Di Indonesia telah diatur mengenai batas usia dewasa (usia cakap). Namun demikian, hal yang menarik adalah adanya perbedaan batasan usia dewasa yang ditentukan di beberapa peraturan perundang-undangan. Berikut akan penulis paparkan usia dewasa menurut beberapa peraturan perundang-undangan, yakni:
No. | Dasar Hukum | Pasal |
1. | KUH Perdata | Pasal 330
Yang belum dewasa adalah mereka yang belum mencapai umur genap 21 tahun dan tidak kawin sebelumnya
|
2. | UU No.16 Tahun 2019 tentang Perubahan atas UU No.1 Tahun 1974 tentang Perkawinan | “Perkawinan hanya diizinkan apabila pria dan wanita sudah mencapai umur 19 (sembilan belas) tahun.” |
3. | KUH Pidana | Pasal 45
Dalam hal penuntutan pidana terhadap orang yang belum dewasa karena melakukan suatu perbuatan sebelum umur 16 tahun, hakim dapat menentukan:…. dst |
4. | Undang-Undang No. 11 Tahun 2012 tentang Sistem Peradilan Pidana Anak | Pasal 1 angka 3, angka 4, dan angka 5
|
5. | Undang-Undang No. 23 Tahun 2002 tentang Perlindungan Anak sebagaimana terakhir diubah dengan Undang-Undang No. 35 Tahun 2014 | Pasal 1 angka 1
Anak adalah seseorang yang belum berumur 18 tahun, termasuk anak yang masih dalam kandungan.
|
Di Indonesia sendiri pernikahan usia dini tetap saja marak dan membudaya meskipun pemerintah sudah merevisi batas usia pernikahan. Pada dasarnya Negara Indonesia membuat aturan batas usia minimal untuk menikah bagi warga negaranya bertujuan agar pasangan yang akan menikah memiliki kematangan berfikir, kematangan jiwa dan fisik yang kuat. Hal ini sejalan dengan pemikiran Quraish Shihab yang menyatakan bahwa aqil baligh tidak hanya dilihat dari kesiapan fisiknya namun juga kesiapan mental seseorang.
Usia Kawin
Berdasarkan Putusan Mahkamah Konstitusi No. 22/PUU-XV/2017 menjelaskan bahwa perbedaan ketentuan usia antara pria dan wanita pasal 7 ayat (1) UU Perkawinan ini merupakan wujud nyata dan konkrit tidak tercapainya persamaan kedudukan di dalam hukum antara laki-laki dan perempuan.

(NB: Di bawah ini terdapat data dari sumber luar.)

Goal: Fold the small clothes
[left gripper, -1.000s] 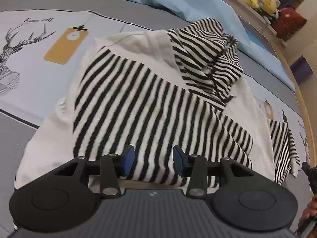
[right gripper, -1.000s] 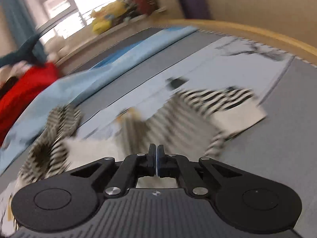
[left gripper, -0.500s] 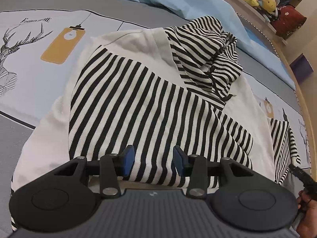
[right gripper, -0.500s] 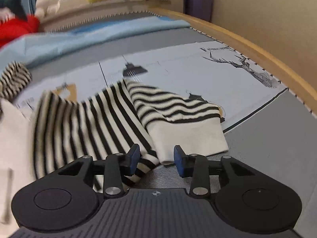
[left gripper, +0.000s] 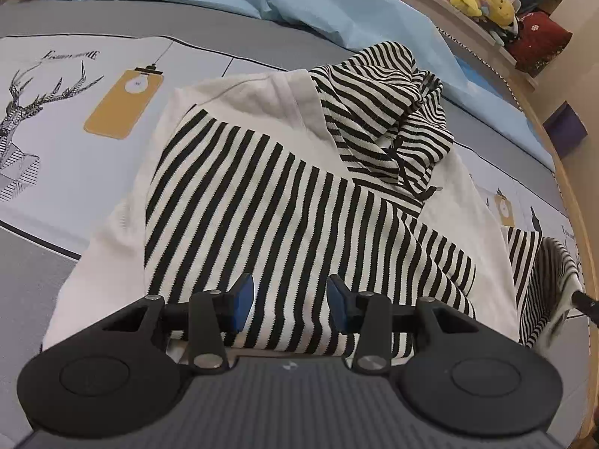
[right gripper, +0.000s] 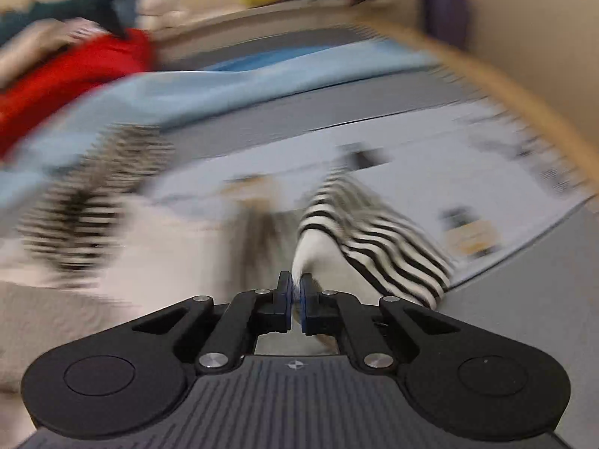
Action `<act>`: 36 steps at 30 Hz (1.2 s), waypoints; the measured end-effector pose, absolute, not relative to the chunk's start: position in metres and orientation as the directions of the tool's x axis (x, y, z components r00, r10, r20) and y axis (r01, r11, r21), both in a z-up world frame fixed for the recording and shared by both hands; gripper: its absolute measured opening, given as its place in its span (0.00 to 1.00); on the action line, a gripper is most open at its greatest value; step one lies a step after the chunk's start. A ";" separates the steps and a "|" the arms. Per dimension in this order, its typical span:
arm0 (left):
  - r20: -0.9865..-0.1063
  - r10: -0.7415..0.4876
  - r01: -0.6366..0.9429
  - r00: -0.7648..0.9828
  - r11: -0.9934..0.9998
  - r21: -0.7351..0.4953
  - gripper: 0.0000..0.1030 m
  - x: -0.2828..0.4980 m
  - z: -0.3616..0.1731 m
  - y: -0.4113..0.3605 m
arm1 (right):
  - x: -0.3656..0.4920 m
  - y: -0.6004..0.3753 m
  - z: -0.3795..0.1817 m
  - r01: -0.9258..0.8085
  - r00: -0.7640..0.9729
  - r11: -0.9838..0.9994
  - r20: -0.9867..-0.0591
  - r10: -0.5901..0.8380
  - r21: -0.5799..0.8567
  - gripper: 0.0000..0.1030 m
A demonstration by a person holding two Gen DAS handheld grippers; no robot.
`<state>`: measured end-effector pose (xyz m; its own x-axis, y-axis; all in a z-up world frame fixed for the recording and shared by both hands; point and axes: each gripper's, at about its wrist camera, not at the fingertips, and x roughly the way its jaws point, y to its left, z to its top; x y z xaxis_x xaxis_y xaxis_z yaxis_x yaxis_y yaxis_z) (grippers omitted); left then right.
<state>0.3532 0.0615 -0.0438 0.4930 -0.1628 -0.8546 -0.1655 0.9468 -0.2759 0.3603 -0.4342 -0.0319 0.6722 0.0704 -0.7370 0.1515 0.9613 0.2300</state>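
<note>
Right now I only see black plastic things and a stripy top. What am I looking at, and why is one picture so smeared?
There is no robot here. A person holds a two-finger gripper in each hand, and each carries a wide-angle camera that looks forward along its fingers, so the black shapes at the bottom are the tools themselves.

The sharp picture is from the left gripper. Its jaws stand open and hold nothing, above a black-and-white striped hooded top spread on a bed cover printed with a deer and lamps. One sleeve is already folded across the body.

The smeared picture is from the right gripper, blurred most likely because that hand is moving. Its jaws are shut on the white cuff of the other striped sleeve.
</note>
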 end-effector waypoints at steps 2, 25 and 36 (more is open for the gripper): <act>-0.852 -0.167 -0.168 0.496 0.944 -0.283 0.46 0.352 -0.042 0.064 | 0.362 -0.408 -0.020 0.055 0.632 0.919 -0.726 0.270 0.390 0.04; -0.803 -0.142 -0.236 0.579 0.913 -0.331 0.46 0.342 -0.005 0.126 | 0.414 -0.126 -0.042 -0.156 0.394 0.764 -0.670 0.629 0.626 0.10; -0.800 -0.142 -0.247 0.583 0.907 -0.341 0.46 0.342 -0.003 0.139 | 0.370 -0.168 -0.012 -0.113 0.570 0.837 -0.655 0.496 0.536 0.29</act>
<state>0.3416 0.1393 -0.0033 0.5831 -0.1420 -0.7999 -0.2473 0.9068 -0.3413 0.3704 -0.1679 -0.0117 0.5699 0.4963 -0.6549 -0.1133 0.8369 0.5355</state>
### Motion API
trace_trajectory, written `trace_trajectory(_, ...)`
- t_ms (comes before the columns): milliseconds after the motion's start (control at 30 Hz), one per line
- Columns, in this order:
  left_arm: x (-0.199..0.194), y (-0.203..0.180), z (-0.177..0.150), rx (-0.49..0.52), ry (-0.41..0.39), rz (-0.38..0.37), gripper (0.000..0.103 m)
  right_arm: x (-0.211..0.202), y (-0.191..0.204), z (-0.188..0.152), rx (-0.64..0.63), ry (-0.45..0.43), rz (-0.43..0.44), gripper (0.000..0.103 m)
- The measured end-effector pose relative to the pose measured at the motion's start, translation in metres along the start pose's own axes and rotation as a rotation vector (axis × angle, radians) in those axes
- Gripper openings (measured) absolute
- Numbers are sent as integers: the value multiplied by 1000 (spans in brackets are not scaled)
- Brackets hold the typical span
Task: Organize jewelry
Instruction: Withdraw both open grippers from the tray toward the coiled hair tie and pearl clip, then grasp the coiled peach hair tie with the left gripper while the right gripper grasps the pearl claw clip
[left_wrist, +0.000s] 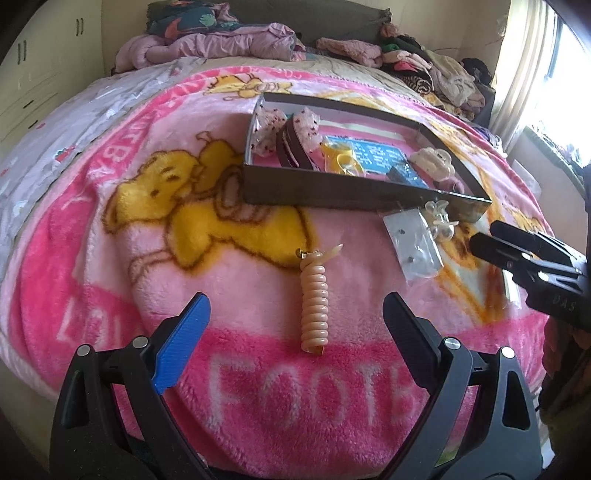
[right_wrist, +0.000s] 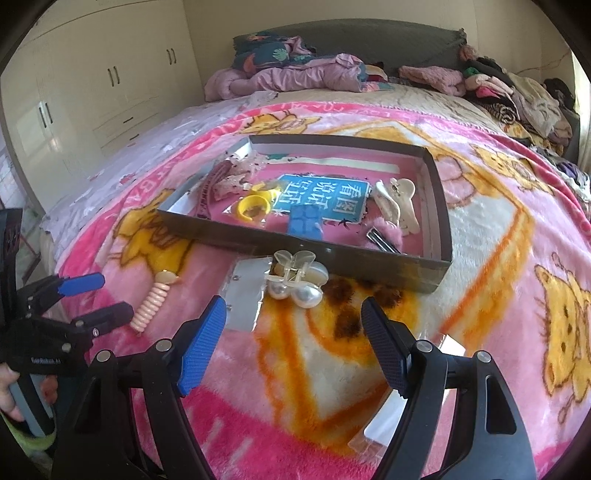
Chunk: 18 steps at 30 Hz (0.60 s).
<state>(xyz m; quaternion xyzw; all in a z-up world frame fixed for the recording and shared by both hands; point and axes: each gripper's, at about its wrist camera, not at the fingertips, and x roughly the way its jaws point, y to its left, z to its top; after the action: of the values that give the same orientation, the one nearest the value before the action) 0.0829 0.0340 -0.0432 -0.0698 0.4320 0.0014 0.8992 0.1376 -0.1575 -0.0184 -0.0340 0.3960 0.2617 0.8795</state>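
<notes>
Both grippers gaping, empty: left gripper (left_wrist: 297, 314), right gripper (right_wrist: 293, 317). Centre spiral hair tie (left_wrist: 314, 302) between pads (soft blanket (left_wrist: 229, 398)); lift into box (left_wrist: 332, 194), upper centre.

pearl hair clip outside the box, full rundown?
The pearl hair clip is a translucent cream claw clip, plastic-looking, with two large glossy pearls on its near side and a small metal spring. It lies on the blanket just outside the box's front wall, resting partly on a clear packet. Neither gripper touches it.
</notes>
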Motion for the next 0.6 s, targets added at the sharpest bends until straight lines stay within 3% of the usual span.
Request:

Selanjutnya kedudukan hukum ini mengakibatkan bahwa seorang anak perempuan kawin pada usia dibawah 18 tahun, secara otomatis dia tidak lagi dianggap sebagai seorang anak, sehingga hak-hak anak yang seharusnya melekat pada dirinya menjadi terampas. Jadi, hal tersebut yang melatarbelakangi adanya perubahan usia menikah dari perempuan usia 16 tahun dan laki-laki usia 19 tahun menjadi sama-sama diizinkan menikah diusia 19 tahun.
Namun faktanya masih banyak masyarakat Indonesia terutama masyarakat desa yang menikahkan anaknya dalam usia yang dianggap belum dewasa sehingga menjadi kebiasaan. Dalam hal ini, mereka memandang usia tersebut sudah cakap untuk melakukan perbuatan hukum, tetapi menghiraukan masalah pendidikan, kemampuan dalam mencari nafkah dan faktor yang mempengaruh terhadap keluarganya.
Oleh karena itu, dapat ditarik kesimpulan bahwa menikah itu bukan hanya berpacu pada usia yang dianggap dewasa, tetapi yang terpenting adalah kesiapan dan kematangan pikiran pasangan atau calon suami istri.